• _Work request_:
Reproduce the top of the data verbatim, through and including the line that contains "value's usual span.".

Collected material START

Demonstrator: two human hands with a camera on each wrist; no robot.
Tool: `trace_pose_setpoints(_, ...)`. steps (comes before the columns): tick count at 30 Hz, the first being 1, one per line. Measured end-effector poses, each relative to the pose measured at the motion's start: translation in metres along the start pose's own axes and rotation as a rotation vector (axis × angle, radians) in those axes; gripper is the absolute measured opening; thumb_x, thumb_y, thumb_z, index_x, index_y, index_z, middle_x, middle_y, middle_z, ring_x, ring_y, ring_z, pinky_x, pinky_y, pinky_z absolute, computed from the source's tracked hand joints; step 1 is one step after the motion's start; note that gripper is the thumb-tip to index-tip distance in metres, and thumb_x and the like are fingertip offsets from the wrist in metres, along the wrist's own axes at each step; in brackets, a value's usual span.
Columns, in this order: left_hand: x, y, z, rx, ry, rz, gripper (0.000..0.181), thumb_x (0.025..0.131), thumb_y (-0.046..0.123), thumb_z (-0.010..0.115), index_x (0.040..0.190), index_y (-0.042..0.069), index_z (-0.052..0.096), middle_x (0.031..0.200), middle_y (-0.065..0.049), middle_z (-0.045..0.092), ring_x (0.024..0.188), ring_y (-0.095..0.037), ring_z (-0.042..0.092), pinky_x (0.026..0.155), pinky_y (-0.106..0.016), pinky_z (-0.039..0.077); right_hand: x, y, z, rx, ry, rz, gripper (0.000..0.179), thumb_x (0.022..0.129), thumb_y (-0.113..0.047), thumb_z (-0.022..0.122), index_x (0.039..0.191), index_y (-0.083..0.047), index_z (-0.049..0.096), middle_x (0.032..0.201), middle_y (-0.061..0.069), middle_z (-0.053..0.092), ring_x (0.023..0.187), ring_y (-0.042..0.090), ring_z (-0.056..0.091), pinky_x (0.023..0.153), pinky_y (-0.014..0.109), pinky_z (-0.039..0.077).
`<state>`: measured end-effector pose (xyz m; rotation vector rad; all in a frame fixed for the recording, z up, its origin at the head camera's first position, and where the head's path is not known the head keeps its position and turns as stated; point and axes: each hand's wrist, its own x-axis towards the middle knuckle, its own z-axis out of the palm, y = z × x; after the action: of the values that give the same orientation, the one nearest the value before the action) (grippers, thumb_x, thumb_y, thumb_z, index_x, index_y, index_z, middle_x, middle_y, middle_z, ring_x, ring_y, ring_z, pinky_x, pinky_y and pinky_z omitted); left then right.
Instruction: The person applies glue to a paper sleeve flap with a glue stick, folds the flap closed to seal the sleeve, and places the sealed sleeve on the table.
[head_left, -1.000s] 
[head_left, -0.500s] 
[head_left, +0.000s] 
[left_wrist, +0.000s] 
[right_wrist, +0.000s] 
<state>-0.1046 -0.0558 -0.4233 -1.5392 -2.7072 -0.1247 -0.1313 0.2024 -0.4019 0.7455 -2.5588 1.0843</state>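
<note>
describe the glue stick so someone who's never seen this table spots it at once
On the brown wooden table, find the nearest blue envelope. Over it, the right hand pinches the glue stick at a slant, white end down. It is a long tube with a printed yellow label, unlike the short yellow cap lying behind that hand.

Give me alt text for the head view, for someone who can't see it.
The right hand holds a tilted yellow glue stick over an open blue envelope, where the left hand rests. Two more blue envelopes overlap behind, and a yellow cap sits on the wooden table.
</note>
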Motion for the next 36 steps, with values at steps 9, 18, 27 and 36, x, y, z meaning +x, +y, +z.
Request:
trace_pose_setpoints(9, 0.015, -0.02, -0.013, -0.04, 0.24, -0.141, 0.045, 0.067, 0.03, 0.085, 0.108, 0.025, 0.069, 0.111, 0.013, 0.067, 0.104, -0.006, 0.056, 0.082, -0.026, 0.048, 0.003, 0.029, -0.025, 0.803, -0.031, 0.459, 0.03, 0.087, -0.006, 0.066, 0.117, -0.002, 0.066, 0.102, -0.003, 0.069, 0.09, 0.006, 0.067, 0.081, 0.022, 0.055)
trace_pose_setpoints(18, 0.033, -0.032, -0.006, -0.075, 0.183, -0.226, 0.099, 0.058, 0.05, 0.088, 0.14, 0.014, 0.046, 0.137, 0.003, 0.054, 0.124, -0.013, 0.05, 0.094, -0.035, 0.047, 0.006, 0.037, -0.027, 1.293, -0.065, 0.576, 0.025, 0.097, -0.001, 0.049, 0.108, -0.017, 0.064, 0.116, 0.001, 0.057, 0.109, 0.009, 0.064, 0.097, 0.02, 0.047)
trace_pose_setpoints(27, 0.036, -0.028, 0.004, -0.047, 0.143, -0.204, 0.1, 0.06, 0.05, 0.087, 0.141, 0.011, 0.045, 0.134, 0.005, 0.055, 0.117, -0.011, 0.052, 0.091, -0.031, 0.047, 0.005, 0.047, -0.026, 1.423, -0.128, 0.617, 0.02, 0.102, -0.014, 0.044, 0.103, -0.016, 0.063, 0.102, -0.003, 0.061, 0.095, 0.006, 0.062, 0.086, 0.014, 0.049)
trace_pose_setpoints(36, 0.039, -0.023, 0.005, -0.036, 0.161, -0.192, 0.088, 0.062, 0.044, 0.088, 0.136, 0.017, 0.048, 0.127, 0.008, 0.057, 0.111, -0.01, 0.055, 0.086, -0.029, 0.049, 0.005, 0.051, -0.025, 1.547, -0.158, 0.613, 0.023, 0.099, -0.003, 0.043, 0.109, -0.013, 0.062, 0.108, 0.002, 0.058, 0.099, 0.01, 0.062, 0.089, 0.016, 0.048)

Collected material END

• _Response to this task_:
Demonstrator: two human hands with a camera on each wrist; no robot.
Tool: `trace_pose_setpoints(_, ...)`. steps (comes before the columns): tick count at 30 Hz, the first being 1, one per line. Measured end-effector poses, each relative to the pose measured at the motion's start: translation in metres along the start pose's own axes and rotation as a rotation vector (axis × angle, radians) in those axes; gripper is the absolute measured opening; thumb_x, thumb_y, thumb_z, index_x, index_y, index_z, middle_x, middle_y, middle_z, ring_x, ring_y, ring_z, pinky_x, pinky_y, pinky_z absolute, computed from the source's tracked hand joints; step 1 is one step after the motion's start; note that gripper is the thumb-tip to index-tip distance in metres, and thumb_x and the like are fingertip offsets from the wrist in metres, along the wrist's own axes at each step; in brackets, a value's usual span.

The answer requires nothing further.